EXHIBIT 4.9
AMENDMENT NO. 1
TO THE
TRUST AGREEMENT
OF
BANKNORTH CAPITAL TRUST III
This Amendment No. 1 to the Trust Agreement of Banknorth Capital Trust III (the “Trust”), dated as of February 28, 2006 (this “Amendment”), is made and entered into by TD Banknorth Inc., a corporation incorporated in Delaware, as sponsor (the “Sponsor”), The Bank of New York (Delaware), a Delaware banking corporation, as trustee (the “Delaware Trustee”), The Bank of New York Trust Company, N.A., a national banking association (as successor to The Bank of New York), as trustee (the “Property Trustee”), and William J. Ryan, Peter J. Verrill and Carol L. Mitchell, as trustees (the “Administrative Trustees” and, together with the Delaware Trustee and the Property Trustee, the “Trustees”).
W I T N E S S E T H
WHEREAS, the Trust is a Delaware statutory trust that was formed under the Delaware Statutory Trust Act, 12Del.C. § 3801,etseq. (the “Act”), pursuant to (i) the Trust Agreement of the Trust, dated as of January 31, 2002 (the “Trust Agreement”), and (ii) the Certificate of Trust of the Trust as filed with the office of the Secretary of State of the State of Delaware on January 31, 2002;
WHEREAS, on March 1, 2005, Banknorth Group, Inc., a Maine corporation, the sponsor under the Trust Agreement, merged with and into Banknorth Delaware Inc., a Delaware corporation, and Berlin Merger Co. merged with and into Banknorth Delaware Inc., under the name “TD Banknorth Inc.”, and TD Banknorth Inc. continues as the sponsor of the Trust; and
WHEREAS, the Sponsor and the Trustees desire to amend the Trust Agreement as set forth herein.

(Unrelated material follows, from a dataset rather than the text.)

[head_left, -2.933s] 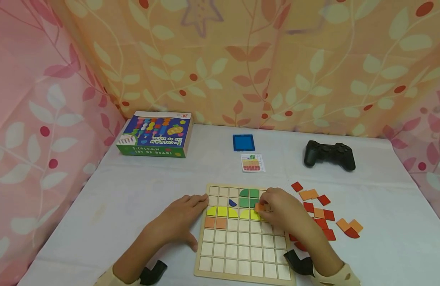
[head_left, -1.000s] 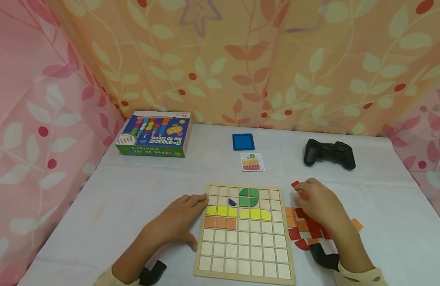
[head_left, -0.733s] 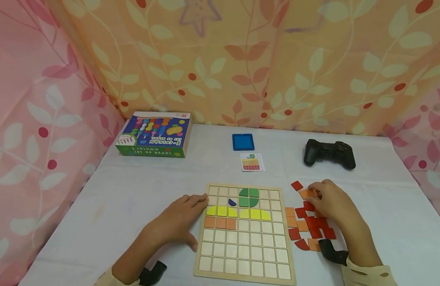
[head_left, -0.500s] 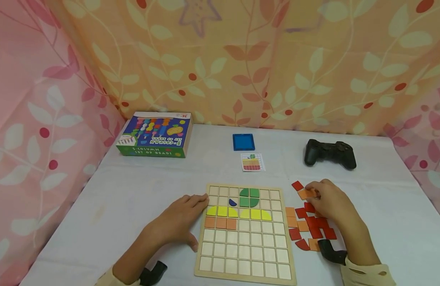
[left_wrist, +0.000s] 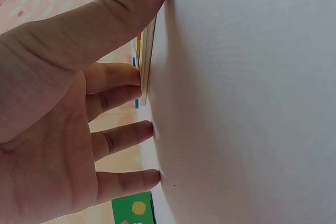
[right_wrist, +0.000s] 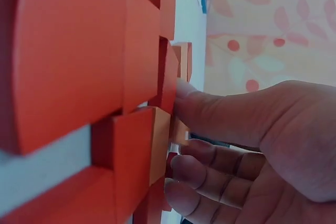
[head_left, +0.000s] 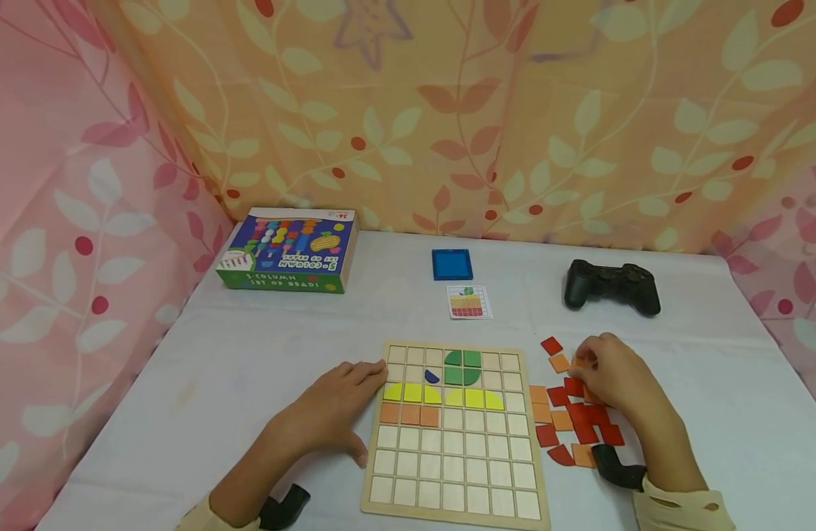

NOW, THEREFORE, intending to be legally bound, the Sponsor and the Trustees hereby agree as follows:
The Trust Agreement is hereby amended such that any reference to the Sponsor in the Trust Agreement shall be deemed instead to refer to TD Banknorth Inc.
A.Successors and Assigns. This Amendment shall be binding upon, and shall enure to the benefit of, the Sponsor and the Trustees, and their respective successors and assigns.
B.Full Force and Effect. Except to the extent modified hereby, the Trust Agreement shall remain in full force and effect.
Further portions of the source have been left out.